-- THE TASK --
Every line with the string "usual" in it belongs in your answer, so copy them all from the data.

########

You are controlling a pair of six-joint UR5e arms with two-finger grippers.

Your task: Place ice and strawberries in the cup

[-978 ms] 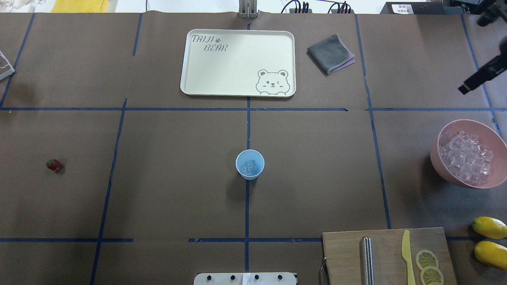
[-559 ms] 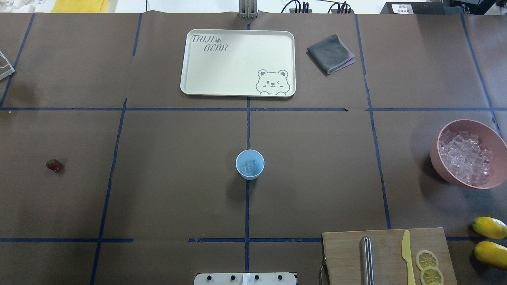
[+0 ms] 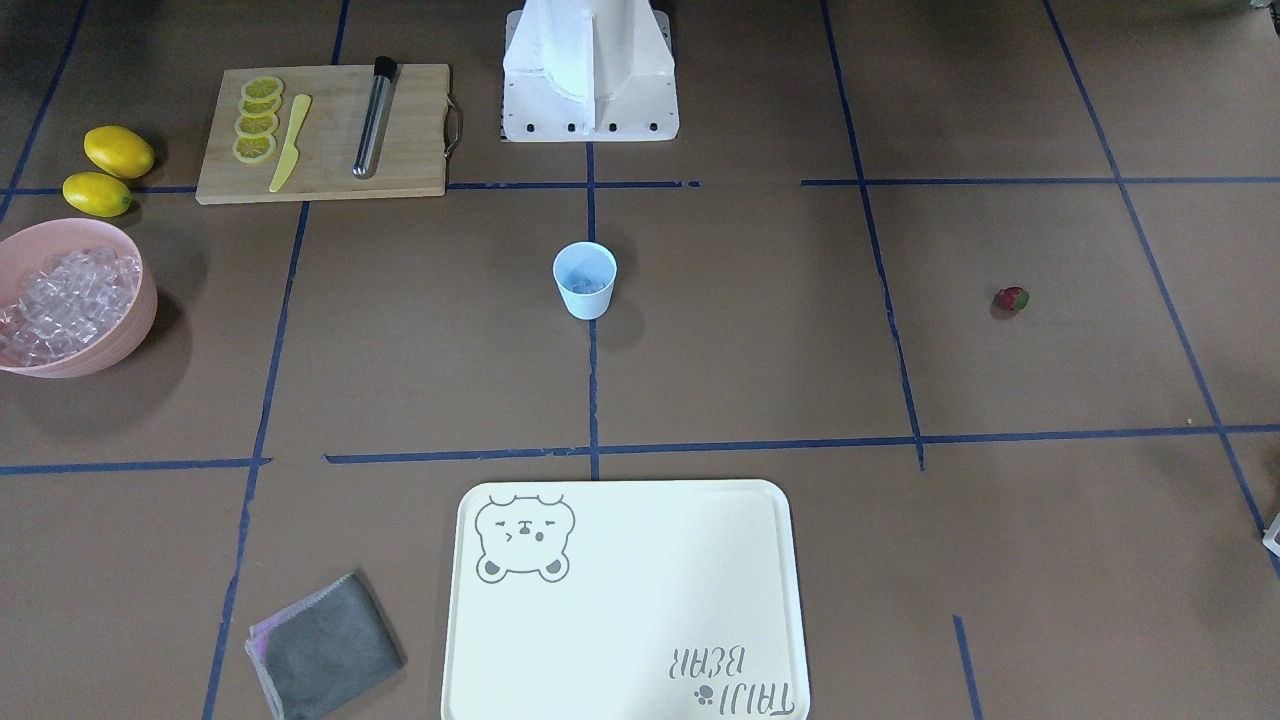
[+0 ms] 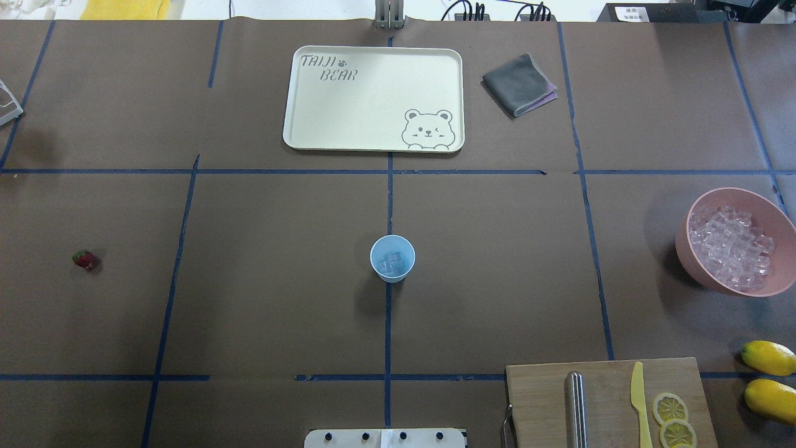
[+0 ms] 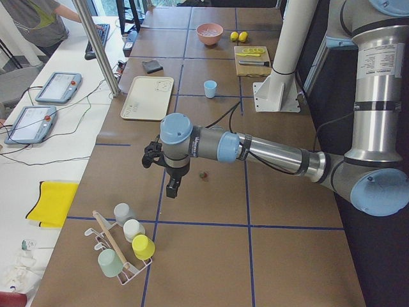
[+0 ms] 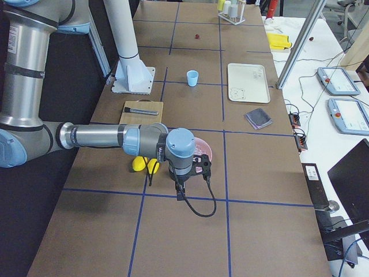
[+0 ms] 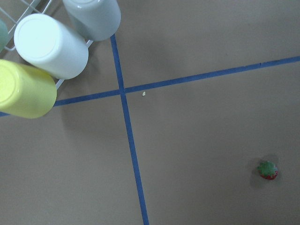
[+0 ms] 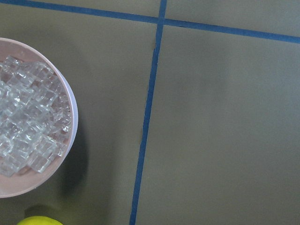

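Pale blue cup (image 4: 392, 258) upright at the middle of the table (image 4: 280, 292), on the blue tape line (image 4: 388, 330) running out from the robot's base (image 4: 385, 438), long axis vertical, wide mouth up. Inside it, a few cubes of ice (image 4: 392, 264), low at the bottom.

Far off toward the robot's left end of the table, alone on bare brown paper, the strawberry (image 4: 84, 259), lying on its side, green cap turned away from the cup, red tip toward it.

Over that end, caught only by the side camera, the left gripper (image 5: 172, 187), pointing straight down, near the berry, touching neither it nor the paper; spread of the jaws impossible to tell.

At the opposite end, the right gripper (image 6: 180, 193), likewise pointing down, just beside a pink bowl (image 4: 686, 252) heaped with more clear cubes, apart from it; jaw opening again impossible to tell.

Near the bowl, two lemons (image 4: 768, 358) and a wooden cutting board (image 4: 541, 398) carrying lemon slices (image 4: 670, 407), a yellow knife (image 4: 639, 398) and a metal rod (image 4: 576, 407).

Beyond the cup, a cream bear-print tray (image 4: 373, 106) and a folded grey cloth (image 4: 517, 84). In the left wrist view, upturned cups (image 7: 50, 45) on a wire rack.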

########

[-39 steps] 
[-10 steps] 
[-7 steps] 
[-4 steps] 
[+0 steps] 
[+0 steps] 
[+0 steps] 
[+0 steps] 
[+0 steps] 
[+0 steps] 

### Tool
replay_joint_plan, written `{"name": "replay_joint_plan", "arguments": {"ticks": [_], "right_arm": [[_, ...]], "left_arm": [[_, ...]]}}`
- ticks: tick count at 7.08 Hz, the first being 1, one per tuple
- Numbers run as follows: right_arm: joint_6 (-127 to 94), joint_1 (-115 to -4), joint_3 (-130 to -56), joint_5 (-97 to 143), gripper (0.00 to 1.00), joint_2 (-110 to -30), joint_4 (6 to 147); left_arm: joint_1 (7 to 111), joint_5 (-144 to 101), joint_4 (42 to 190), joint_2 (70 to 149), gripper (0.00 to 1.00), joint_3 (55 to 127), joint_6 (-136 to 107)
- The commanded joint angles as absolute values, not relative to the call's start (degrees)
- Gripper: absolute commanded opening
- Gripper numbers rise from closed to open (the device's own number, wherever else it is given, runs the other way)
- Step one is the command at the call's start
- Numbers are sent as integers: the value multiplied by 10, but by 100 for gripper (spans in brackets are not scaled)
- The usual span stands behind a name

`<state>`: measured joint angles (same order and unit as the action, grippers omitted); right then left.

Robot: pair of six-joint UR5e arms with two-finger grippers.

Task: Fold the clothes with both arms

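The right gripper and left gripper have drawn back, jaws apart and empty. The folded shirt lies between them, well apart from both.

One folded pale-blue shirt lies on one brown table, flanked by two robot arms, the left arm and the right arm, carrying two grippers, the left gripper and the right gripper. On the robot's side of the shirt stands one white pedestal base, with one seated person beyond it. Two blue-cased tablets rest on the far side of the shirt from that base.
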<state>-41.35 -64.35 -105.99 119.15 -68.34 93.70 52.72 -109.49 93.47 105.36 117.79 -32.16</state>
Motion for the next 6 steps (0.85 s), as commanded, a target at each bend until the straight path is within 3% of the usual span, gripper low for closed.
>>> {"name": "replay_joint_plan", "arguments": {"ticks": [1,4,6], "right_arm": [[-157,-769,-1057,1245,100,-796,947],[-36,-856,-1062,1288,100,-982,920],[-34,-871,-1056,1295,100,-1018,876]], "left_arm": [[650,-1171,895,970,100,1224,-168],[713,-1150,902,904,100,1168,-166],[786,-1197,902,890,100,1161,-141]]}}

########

-- EXPECTED ANSWER --
- The usual span stands behind a name
Motion for the next 6 steps (0.85 s), as commanded, a target at each bend until the straight path is within 3% of the usual span, gripper low for closed.

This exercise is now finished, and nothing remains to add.